La despolitización proclama la autonomía del mundo social e histórico. No quiere


complicarse con la miseria de la civilización: se niega a aceptar que sus propias teorías

llevan las marcas mudas de la barbarie. Muchos autores advirtieron la complicidad del
psicoanálisis con el capitalismo. Murmuraciones en los consultorios complacientes con
un orden injusto y brutal.

El profesionalismo consume cultura, pero es anti-intelectual o colecciona


conocimientos, que exhibe para consagrar el poder de su especialidad, pero rechaza la
interrogación angustiosa de lo que no sabe.

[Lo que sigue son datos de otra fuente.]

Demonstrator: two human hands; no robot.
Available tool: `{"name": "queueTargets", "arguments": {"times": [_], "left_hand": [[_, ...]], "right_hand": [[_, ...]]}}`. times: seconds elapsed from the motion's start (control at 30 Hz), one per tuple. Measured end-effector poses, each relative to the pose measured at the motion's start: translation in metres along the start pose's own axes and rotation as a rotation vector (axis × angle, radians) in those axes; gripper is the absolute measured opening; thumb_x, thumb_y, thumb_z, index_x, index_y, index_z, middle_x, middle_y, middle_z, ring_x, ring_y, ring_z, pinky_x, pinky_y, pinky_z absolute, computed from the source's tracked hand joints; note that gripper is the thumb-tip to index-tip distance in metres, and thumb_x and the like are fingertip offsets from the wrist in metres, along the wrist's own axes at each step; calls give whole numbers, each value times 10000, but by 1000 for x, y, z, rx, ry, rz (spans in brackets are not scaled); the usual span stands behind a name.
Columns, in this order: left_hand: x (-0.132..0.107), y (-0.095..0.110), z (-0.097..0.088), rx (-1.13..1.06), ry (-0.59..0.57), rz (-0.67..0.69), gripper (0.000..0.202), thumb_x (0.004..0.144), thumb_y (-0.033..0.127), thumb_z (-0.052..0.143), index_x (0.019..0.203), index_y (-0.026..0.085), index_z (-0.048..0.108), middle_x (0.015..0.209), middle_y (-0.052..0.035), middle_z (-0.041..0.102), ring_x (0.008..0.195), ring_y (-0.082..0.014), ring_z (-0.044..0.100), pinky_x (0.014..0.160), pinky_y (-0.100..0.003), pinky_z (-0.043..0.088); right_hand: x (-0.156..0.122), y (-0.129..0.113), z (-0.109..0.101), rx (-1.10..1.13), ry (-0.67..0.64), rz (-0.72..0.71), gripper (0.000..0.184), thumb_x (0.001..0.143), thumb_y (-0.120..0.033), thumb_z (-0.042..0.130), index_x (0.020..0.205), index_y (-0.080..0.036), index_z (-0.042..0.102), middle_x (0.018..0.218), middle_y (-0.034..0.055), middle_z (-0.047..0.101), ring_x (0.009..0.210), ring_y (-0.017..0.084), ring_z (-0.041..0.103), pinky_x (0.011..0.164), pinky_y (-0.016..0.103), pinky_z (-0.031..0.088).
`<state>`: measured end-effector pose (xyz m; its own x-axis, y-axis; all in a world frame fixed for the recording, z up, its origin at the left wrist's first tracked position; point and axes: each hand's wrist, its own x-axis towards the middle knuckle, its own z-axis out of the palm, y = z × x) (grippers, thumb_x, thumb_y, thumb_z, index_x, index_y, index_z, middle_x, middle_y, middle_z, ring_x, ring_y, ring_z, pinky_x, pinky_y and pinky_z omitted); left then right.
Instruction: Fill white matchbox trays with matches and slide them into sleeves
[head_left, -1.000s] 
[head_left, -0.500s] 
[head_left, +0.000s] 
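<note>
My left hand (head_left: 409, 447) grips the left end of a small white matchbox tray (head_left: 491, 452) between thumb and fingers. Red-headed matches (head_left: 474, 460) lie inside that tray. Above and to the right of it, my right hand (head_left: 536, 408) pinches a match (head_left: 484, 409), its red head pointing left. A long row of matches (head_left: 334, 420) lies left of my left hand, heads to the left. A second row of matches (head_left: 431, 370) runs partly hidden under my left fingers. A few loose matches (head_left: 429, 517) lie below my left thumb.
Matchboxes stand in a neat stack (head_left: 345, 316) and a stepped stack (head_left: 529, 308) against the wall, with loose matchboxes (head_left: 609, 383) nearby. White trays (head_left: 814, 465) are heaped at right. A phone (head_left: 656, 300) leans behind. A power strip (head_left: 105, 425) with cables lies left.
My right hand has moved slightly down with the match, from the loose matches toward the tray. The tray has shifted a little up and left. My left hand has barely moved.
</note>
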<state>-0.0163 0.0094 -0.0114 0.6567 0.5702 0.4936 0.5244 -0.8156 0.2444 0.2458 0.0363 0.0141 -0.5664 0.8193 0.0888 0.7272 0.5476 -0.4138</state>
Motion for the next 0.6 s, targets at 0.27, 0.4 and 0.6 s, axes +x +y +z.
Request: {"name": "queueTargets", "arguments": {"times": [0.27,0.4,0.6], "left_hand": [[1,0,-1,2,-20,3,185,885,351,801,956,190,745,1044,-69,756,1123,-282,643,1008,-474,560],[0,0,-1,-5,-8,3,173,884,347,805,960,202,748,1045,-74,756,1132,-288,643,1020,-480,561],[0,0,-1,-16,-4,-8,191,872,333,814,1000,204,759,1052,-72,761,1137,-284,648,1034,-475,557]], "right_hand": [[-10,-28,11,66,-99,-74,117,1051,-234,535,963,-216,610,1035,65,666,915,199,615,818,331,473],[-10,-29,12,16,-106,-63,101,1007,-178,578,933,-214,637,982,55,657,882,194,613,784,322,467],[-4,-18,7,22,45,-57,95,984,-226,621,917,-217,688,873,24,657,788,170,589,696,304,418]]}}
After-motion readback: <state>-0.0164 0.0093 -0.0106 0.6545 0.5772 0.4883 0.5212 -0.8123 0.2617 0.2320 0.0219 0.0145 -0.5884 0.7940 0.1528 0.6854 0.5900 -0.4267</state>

El psicoanálisis en la Argentina, en los años sesenta y setenta, conoció la potencia


inconformista de la crítica y entendió sus prácticas entramadas con la política. Muchos
psicoanalistas compartían, con las izquierdas de entonces, el deseo de transformar el
mundo. En los tiempos actuales, sin lo que Casullo llamaba el horizonte de una
revolución venidera, un riesgo del profesionalismo es la difusión de prácticas clínicas
desentendidas de la experiencia de la angustia.

Inquieta el psicoanálisis, todavía, como territorio de las existencias angustiadas, como


invención de espacios en los que puede ser insinuado lo inescuchable, como habla de la
afección sublevada, como obrar, en el que la angustia sigue hablando, después de que ya
hemos dicho todo lo que teníamos que decir.